### Problem description
All of the listing, from first line to last, should be output exactly; the pictures stay out.

*** Begin section ***

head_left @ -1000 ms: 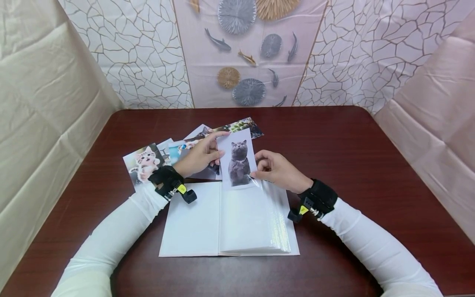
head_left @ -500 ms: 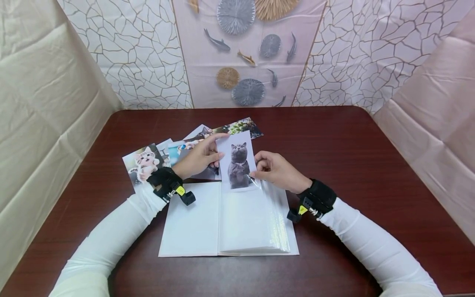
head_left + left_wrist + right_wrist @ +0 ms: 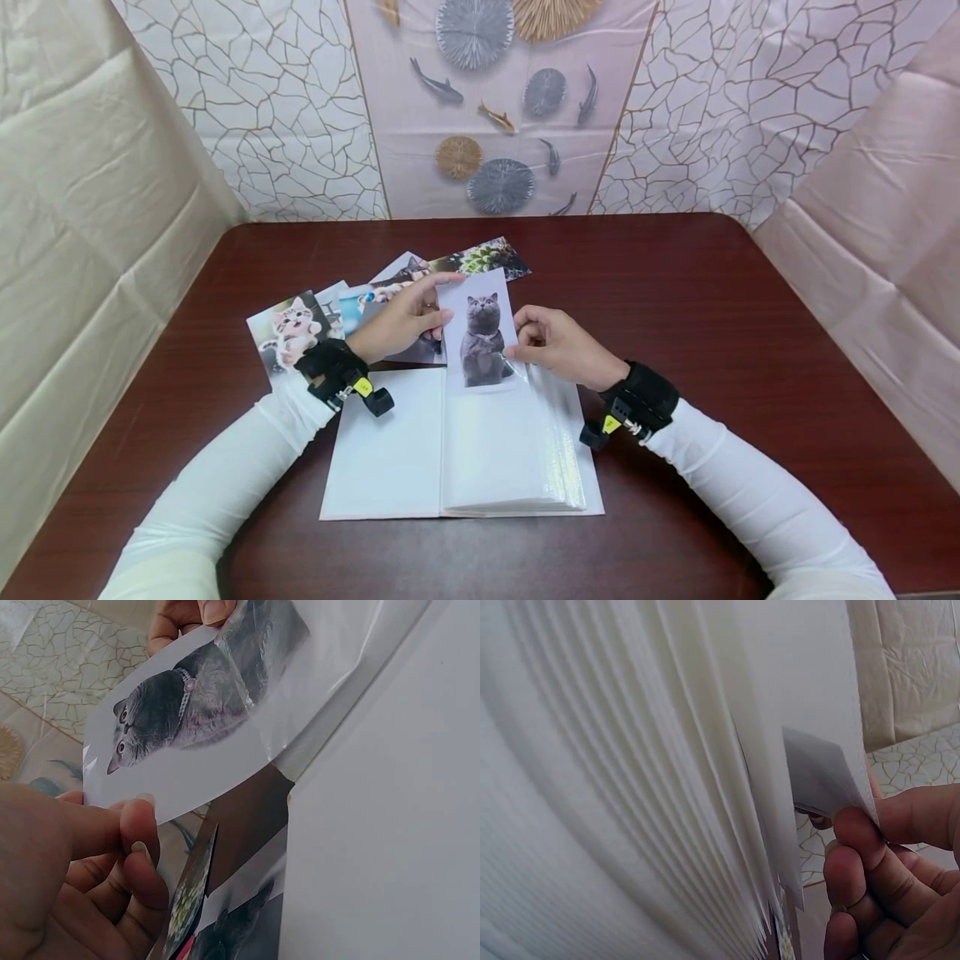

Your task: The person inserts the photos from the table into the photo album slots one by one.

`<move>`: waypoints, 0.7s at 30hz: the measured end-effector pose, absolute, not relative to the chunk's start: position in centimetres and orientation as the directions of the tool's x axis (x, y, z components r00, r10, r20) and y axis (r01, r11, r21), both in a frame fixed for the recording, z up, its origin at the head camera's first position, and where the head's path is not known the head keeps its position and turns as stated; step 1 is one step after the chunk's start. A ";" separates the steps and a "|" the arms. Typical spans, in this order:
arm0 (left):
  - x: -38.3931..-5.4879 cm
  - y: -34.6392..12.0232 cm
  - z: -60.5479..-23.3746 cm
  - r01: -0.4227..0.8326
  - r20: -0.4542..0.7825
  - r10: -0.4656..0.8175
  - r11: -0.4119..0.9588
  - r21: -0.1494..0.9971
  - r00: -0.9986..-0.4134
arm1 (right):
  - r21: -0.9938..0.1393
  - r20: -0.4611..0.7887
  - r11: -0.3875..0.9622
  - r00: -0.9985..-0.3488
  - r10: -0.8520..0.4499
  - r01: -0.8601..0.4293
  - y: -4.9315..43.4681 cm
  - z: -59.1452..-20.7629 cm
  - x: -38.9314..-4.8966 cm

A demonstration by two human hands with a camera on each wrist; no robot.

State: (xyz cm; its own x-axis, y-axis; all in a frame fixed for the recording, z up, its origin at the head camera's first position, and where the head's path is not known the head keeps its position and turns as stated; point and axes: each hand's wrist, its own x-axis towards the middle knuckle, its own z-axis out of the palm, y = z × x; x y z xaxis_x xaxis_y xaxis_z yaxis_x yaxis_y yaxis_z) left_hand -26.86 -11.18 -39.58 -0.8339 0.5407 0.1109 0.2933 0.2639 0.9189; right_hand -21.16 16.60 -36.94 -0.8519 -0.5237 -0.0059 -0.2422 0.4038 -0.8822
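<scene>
A photo of a grey cat [image 3: 483,337] is partly inside the clear sleeve of an open white photo album [image 3: 386,467]; its upper part sticks out beyond the album's far edge. My left hand [image 3: 401,321] pinches the photo by its upper left edge between thumb and fingers. In the left wrist view, clear film [image 3: 326,656] covers the lower part of the cat. With thumb and fingertips, my right hand [image 3: 566,346] pinches the edge of the album page [image 3: 817,682] beside the photo. The stacked pages fan out below it in the right wrist view.
Several other cat photos lie behind and left of the album, including a kitten photo [image 3: 292,329] and one with green plants [image 3: 483,258]. The brown table [image 3: 675,283] carries everything. A patterned cloth [image 3: 502,108] hangs behind its far edge.
The cat photo has slid a little way toward me, deeper into the sleeve, with my left hand moving along slightly. My right hand holds the page edge in the same place.
</scene>
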 end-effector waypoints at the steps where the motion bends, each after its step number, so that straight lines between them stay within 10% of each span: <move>1: -26.8 -11.2 -39.6 0.294 0.110 0.541 0.265 0.918 -0.834 | -0.882 -0.007 0.405 -0.852 -0.523 -0.242 16.6 -37.0 -21.2; 21: -26.8 -11.0 -39.7 0.312 0.124 0.555 0.259 0.914 -0.823 | -0.910 0.002 0.346 -0.840 -0.543 -0.226 16.7 -37.0 -21.3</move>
State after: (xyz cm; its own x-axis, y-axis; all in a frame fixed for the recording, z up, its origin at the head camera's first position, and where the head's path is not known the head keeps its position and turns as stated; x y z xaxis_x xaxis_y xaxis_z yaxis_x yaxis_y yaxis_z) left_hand -26.84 -11.00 -39.66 -0.8226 0.5549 0.1238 0.3121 0.2586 0.9142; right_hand -21.33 16.71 -37.04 -0.8396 -0.5431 0.0021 -0.2263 0.3462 -0.9105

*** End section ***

### Written answer
head_left @ -1000 ms: 
head_left @ -500 ms: 
head_left + left_wrist + right_wrist @ +0 ms: 

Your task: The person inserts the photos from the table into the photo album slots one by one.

`<move>`: waypoints, 0.7s at 30hz: the measured end-effector pose, absolute, not relative to the chunk's start: position in centimetres and orientation as the directions of the tool's x axis (x, y, z components r00, r10, r20) and y axis (r01, r11, r21), both in a frame fixed for the recording, z up, its origin at the head camera's first position, and where the head's path is not known the head keeps its position and turns as stated; step 1 is one step after the chunk's start. A ";" separates the steps and a "|" the arms. Typical spans, in this order:
arm0 (left):
  - x: -38.3931..-5.4879 cm
  - y: -34.6392..12.0232 cm
  - z: -60.5479..-23.3746 cm
  - r01: -0.4227..0.8326
  - r20: -0.4542..0.7825
  - r10: -0.4656..0.8175
  - r11: -0.4119..0.9588
  - r21: -0.1494..0.9971
  - r00: -0.9986..-0.4134
arm1 (right):
  - r21: -0.9938..0.1393
  - r20: -0.4611..0.7887
  - r11: -0.3875..0.9622
  - r00: -0.9985..-0.3488
  - r10: -0.8520..0.4499
  - r01: -0.8601..0.4293
  - y: -4.9315..43.4681 cm
  - z: -59.1452..-20.7629 cm
  - x: -38.9314..-4.8966 cm

A demonstration by two human hands with a camera on each wrist; no robot.

State: (xyz cm; its own x-axis, y-axis; all in a frame fixed for the recording, z up, its origin at the head camera's first position, and where the head's path is not known the head keeps its position and turns as stated; point and axes: each hand's wrist, its own x-axis towards the middle knuckle, its own z-axis out of the palm, y = z × x; x y z xaxis_x xaxis_y xaxis_z yaxis_x yaxis_y yaxis_z) left_hand -26.86 -11.18 -39.58 -0.8339 0.5407 0.1109 0.2933 0.2639 0.9189; right_hand -21.16 16.60 -36.94 -0.8519 -0.5237 -0.0059 -0.2422 0.4038 -0.8822
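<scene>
A photo of a grey cat [image 3: 483,337] is partly inside the clear sleeve of an open white photo album [image 3: 386,467]; its upper part sticks out beyond the album's far edge. My left hand [image 3: 401,321] pinches the photo by its upper left edge between thumb and fingers. In the left wrist view, clear film [image 3: 326,656] covers the lower part of the cat. With thumb and fingertips, my right hand [image 3: 566,346] pinches the edge of the album page [image 3: 817,682] beside the photo. The stacked pages fan out below it in the right wrist view.
Several other cat photos lie behind and left of the album, including a kitten photo [image 3: 292,329] and one with green plants [image 3: 483,258]. The brown table [image 3: 675,283] carries everything. A patterned cloth [image 3: 502,108] hangs behind its far edge.
The cat photo has slid a little way toward me, deeper into the sleeve, with my left hand moving along slightly. My right hand holds the page edge in the same place.
</scene>
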 end-effector waypoints at the steps where the motion bends, each after its step number, so that straight lines between them stay within 10% of each span: <move>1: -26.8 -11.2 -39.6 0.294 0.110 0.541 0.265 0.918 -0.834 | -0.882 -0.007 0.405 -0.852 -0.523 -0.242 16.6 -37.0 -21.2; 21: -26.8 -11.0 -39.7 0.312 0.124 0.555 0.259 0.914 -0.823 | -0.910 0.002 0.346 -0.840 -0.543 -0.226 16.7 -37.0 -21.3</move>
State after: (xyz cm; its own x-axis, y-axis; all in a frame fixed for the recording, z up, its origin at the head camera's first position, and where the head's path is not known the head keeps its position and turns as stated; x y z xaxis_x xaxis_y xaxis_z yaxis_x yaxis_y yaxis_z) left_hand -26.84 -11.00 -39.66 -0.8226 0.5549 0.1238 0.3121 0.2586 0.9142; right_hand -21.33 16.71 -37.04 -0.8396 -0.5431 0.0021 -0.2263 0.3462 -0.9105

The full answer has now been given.